## YOUR OBJECTIVE
Nothing but the lines from the one with "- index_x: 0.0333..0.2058" down to the one with "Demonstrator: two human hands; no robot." should be returned, exactly and with both ends included, from the material below.

## DATA EXTRACT
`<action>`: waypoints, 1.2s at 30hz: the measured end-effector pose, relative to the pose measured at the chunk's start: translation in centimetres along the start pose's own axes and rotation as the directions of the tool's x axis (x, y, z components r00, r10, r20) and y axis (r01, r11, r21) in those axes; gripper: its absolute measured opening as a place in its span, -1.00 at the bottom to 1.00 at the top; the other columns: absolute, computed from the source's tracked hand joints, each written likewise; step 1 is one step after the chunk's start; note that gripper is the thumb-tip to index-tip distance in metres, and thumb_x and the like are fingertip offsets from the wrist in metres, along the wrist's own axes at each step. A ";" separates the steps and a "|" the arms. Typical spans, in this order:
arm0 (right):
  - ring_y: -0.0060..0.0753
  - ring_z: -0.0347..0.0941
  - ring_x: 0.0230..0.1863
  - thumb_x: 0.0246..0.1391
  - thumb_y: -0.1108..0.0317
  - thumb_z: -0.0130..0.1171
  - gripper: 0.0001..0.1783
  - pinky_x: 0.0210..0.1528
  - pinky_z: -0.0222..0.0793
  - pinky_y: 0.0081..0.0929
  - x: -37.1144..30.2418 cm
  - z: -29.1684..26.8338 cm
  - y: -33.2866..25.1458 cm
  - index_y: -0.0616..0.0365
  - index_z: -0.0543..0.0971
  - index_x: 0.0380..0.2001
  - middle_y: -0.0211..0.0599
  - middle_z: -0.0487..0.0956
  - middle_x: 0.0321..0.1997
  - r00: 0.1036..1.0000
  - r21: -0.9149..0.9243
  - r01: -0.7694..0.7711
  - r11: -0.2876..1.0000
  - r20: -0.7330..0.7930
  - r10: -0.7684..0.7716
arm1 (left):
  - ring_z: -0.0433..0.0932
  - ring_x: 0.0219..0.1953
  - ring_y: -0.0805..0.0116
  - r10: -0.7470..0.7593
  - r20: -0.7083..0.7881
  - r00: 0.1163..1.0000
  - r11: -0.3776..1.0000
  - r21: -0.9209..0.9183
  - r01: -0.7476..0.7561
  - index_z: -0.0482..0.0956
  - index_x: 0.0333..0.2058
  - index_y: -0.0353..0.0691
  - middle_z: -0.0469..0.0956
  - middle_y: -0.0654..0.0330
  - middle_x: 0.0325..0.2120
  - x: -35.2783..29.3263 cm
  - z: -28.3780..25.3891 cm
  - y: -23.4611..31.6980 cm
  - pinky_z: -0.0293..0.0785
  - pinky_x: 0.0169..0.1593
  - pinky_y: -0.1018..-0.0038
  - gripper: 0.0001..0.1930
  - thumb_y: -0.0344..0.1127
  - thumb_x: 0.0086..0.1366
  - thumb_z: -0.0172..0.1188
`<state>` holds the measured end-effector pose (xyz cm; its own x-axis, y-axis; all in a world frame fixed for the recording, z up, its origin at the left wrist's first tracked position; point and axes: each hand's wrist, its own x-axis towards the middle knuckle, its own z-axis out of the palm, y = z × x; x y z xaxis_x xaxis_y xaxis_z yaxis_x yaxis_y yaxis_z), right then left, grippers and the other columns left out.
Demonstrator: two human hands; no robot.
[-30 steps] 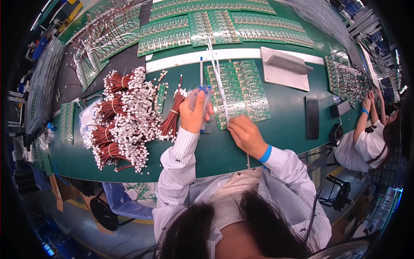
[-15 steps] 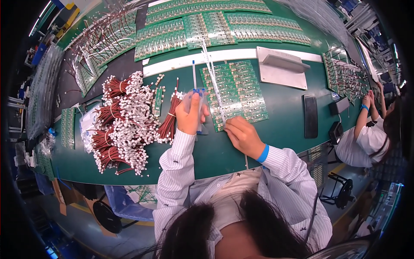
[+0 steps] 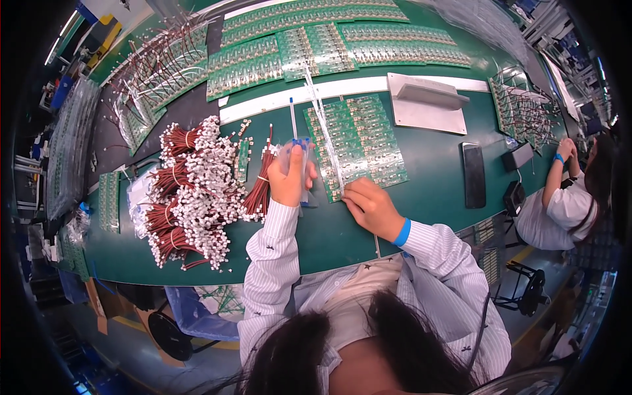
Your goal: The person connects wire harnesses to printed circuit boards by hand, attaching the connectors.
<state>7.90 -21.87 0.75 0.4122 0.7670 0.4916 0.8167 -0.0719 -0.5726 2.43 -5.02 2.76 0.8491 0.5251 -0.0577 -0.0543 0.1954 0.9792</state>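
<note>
My left hand (image 3: pixel 289 178) is closed around a clear plastic dispenser bottle (image 3: pixel 299 168) with a blue collar and a thin needle tip pointing up the table. My right hand (image 3: pixel 368 205) rests with bent fingers on the near edge of a green circuit board panel (image 3: pixel 361 141), pressing it down. A bundle of red wires with white connectors (image 3: pixel 258 191) lies right beside my left hand. A white strip (image 3: pixel 324 125) crosses the panel lengthwise.
A big heap of red wire bundles with white plugs (image 3: pixel 191 191) fills the left of the green table (image 3: pixel 434 191). More green panels (image 3: pixel 316 39) lie at the back. A grey metal fixture (image 3: pixel 428 105), a black phone (image 3: pixel 474 174) and a seated co-worker (image 3: pixel 566 197) are to the right.
The whole view has shifted slightly. My left hand with the bottle stays at the panel's left edge, and my right hand stays on the near edge.
</note>
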 end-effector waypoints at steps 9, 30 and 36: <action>-0.37 0.30 -0.41 -0.30 0.47 0.12 -0.88 -0.36 0.20 -0.49 -0.5 -0.1 -0.7 0.18 0.43 -0.56 -0.37 0.37 -0.47 0.998 -0.101 0.039 0.994 0.052 -0.034 | 0.24 -0.81 0.59 0.043 -0.055 0.998 0.999 -0.014 -0.044 0.38 -0.28 -0.36 0.36 0.22 -0.77 0.1 -0.5 -0.3 0.12 -0.73 0.70 -0.60 -0.06 0.22 -0.13; -0.38 0.43 -0.53 -0.11 0.48 -0.01 -0.90 -0.50 0.32 -0.54 8.3 -5.8 4.3 0.19 0.48 -0.47 -0.27 0.49 -0.51 0.964 0.118 -0.236 0.965 -0.099 0.248 | 0.21 -0.84 0.65 -0.048 0.212 0.976 0.993 0.113 0.024 0.44 -0.29 -0.35 0.35 0.28 -0.77 -0.9 -0.3 1.1 0.07 -0.76 0.75 -0.57 -0.03 0.21 -0.13; -0.23 0.40 -0.52 -0.18 0.28 0.10 -0.85 -0.50 0.30 -0.36 6.5 -2.3 6.0 0.13 0.46 -0.62 -0.27 0.43 -0.56 0.907 -0.216 -0.413 0.885 -0.013 0.420 | 0.20 -0.82 0.67 -0.070 0.187 0.980 0.993 0.108 0.051 0.43 -0.26 -0.33 0.33 0.30 -0.79 -0.9 -0.1 1.4 0.07 -0.73 0.76 -0.61 -0.08 0.24 -0.18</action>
<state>16.37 -18.83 2.03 0.7225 0.6575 0.2138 0.6396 -0.5183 -0.5677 1.54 -5.09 4.17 0.9341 0.3459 -0.0889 0.0456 0.1314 0.9903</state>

## WRITTEN SOLUTION
  - index_x: 0.0333..0.2058
  - index_y: -0.0353..0.0691
  - middle_z: -0.0469..0.0956
  - middle_y: -0.0654..0.0330
  - middle_x: 0.0325..0.2120
  - x: -35.2783..29.3263 cm
  - z: -28.3780..25.3891 cm
  - y: -23.4611..31.6980 cm
  - pinky_z: -0.0293..0.0785
  - pinky_x: 0.0169..0.1593
  - pinky_y: -0.1018..-0.0038
  - gripper: 0.0001..0.1930
  - thumb_y: -0.0344..0.1127
  - thumb_x: 0.0086..0.1366
  - thumb_z: -0.0172..0.1188
`<state>` holds the measured end-effector pose (xyz cm; its own x-axis, y-axis; all in a world frame fixed for the recording, z up, its origin at the left wrist's first tracked position; point and axes: each hand's wrist, its own x-axis towards the middle knuckle, its own z-axis out of the palm, y = z × x; x y z xaxis_x xaxis_y xaxis_z yaxis_x yaxis_y yaxis_z), right then left, grippers and the other columns left out.
Demonstrator: two human hands; no robot.

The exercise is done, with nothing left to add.